Anything They Can Do We Can Do Better
A comparison of New York City and Westchester dining
|If You Like...||Try This...|
|The Spotted Pig||The Cookery|
|Union Square Cafe||Restaurant North|
|Loreley Restaurant & Biergarten||Birdsall House|
|Blue Hill||Blue HIll at Stone Barns|
Birdsall House photo by Cathy Pinsky; The Spotted Pig photo Courtesy of The Spotted Pig; Union Square Cafe photo by Nathan Rawlinson; Blue Hill interior by Jen Munkvold; Blue Hill at Stone Barns photo by Michael Moran; Loreley Restaurant & Biergarten photo by Michael Tulipan
While it’s a bit like David and Goliath—after all, we are a suburb of one of the world’s greatest eating cities—Westchester’s proximity to Gotham is one of our dining scene’s best features. Not only have the county’s diners been educated in world-class NYC restaurants, but several of our cooks and restaurateurs are refugees from those same dining icons. Given our ties to the City, both geographic and demographic, it’s no wonder that we swap chefs and trends as easily as we roll through E-ZPass lanes. It’s also a given that we have local spots to satisfy your urban dining itch.
If you like the gutsy, nose-to-tail gastro-pub grub at The Spotted Pig, then you’ll like The Cookery’s delicious take on duck tongues, veal brains, and pork marrow bones in Dobbs Ferry. But what tips the scales in The Cookery’s favor is that you don’t have to wait on a cigarette-smoke-filled street corner for hours for a table.

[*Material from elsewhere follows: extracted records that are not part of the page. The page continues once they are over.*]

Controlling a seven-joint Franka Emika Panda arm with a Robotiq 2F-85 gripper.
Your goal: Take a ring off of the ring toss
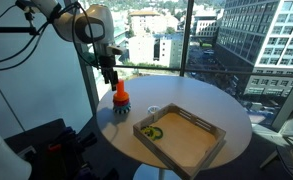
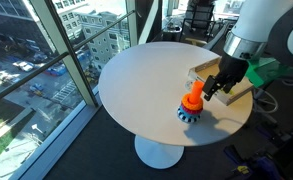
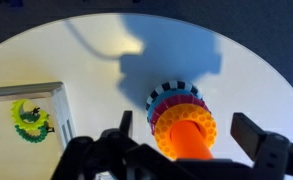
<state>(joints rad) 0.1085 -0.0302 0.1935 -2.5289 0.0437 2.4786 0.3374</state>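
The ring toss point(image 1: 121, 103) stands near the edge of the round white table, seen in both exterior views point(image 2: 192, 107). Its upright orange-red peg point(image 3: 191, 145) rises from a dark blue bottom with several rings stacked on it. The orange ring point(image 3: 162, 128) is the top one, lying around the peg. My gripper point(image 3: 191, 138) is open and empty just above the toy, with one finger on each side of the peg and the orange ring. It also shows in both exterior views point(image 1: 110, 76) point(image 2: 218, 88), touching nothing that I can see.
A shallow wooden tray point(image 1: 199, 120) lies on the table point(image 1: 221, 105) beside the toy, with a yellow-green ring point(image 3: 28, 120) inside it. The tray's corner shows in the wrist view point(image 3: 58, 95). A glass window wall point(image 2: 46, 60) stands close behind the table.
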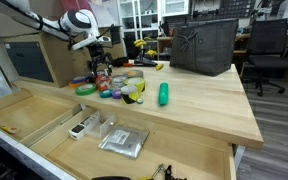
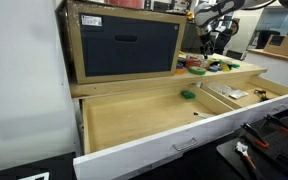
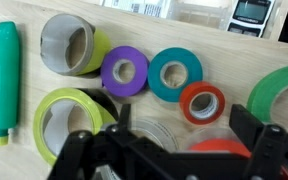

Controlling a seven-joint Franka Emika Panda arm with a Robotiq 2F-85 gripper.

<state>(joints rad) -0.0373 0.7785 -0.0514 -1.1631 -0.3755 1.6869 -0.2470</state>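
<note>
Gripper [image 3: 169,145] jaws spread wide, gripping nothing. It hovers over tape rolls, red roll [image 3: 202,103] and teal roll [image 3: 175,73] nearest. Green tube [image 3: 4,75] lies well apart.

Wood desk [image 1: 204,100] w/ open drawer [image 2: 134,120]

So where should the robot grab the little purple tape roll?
Probably straight down from above. The purple roll lies flat with its hole facing up, and the teal roll sits tight beside it, so the outside is crowded. I'd put one finger in the hole and one outside where there's a gap, pinching the ring's wall. The gripper is open.
</note>
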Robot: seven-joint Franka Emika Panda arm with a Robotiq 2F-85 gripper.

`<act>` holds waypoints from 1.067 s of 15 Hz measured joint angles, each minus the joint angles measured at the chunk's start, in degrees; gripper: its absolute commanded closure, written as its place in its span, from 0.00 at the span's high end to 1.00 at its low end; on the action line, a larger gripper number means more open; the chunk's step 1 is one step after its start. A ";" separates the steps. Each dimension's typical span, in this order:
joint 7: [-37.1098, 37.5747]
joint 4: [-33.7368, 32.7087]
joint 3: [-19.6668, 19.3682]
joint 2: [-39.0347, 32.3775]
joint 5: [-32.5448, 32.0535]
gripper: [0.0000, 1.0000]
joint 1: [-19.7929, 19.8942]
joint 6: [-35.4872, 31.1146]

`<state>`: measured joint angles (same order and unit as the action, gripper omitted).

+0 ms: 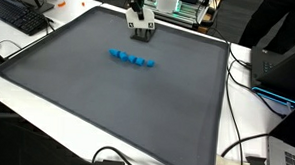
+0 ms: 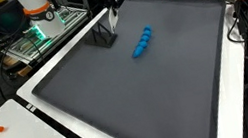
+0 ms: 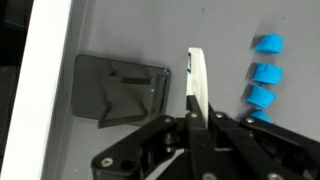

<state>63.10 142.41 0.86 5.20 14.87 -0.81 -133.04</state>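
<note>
My gripper (image 3: 193, 102) is shut on a thin white flat piece (image 3: 197, 75) that sticks out past the fingertips. It hangs near the far edge of the grey mat (image 1: 107, 101) in both exterior views (image 2: 139, 97). Just below it sits a dark grey box-like object (image 3: 120, 90), also seen in both exterior views (image 1: 143, 32) (image 2: 106, 33). A row of several small blue blocks (image 3: 265, 73) lies on the mat to one side, apart from the gripper (image 1: 140, 17) (image 2: 108, 1). The row also shows in both exterior views (image 1: 131, 59) (image 2: 143, 42).
The mat lies on a white table (image 2: 10, 113). A keyboard (image 1: 20, 15) sits at one corner. Black cables (image 1: 247, 147) and a laptop (image 1: 289, 159) lie along one side. A rack with green lights (image 2: 42, 32) stands beyond the table.
</note>
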 measured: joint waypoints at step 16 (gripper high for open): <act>6.79 14.85 0.85 1.78 0.04 0.01 0.06 -21.49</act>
<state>69.89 157.26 1.71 6.98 14.91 -0.75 -154.52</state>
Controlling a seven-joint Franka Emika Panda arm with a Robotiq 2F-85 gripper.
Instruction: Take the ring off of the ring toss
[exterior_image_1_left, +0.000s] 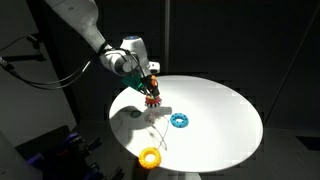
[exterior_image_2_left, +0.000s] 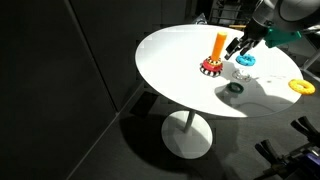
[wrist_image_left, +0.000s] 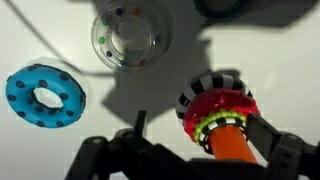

If you like the breezy sophistication of Danny Meyer’s Union Square Cafe (perhaps paired with the soulfulness of Gramercy Tavern’s kitchen, also owned by Meyer), then you’ll like Armonk’s Restaurant North—started by a partnership hailing from Meyer’s team. But while Danny Meyer is justifiably proud of his involvement in the Union Square Greenmarket, Stephen Paul Mancini and Chef Eric Gabrynowicz cut out the middlemen. They go straight to the farms in their Westchester backyard.
If you like the alfresco, brew-and-sausage craft beer garden vibe of Loreley Restaurant & Biergarten (with a bit of Eataly’s Birreria and Bohemian Hall), then you’ll like Peekskill’s Birdsall House. Its new garden offers brew under the stars—and, as always, Chef Matt Hutchins’s rib-sticking, locavorian cuisine—but Birdsall’s taps actually outnumber those at both Loreley and Bohemian Hall.
If you like Blue Hill, then you’ll really like Pocantico Hills’ Blue Hill at Stone Barns. This is literally where much of Blue Hill’s food comes from, plus, you can stroll the fields before your meal and get to “know thy farmer” —that Blue Hill edict.
If you like the stylish drinks and bright, herb-laden tacos at Mercadito, then you’ll like Port Chester’s bartaco—which actually trumps Mercadito with a great Byramside deck and friendlier prices.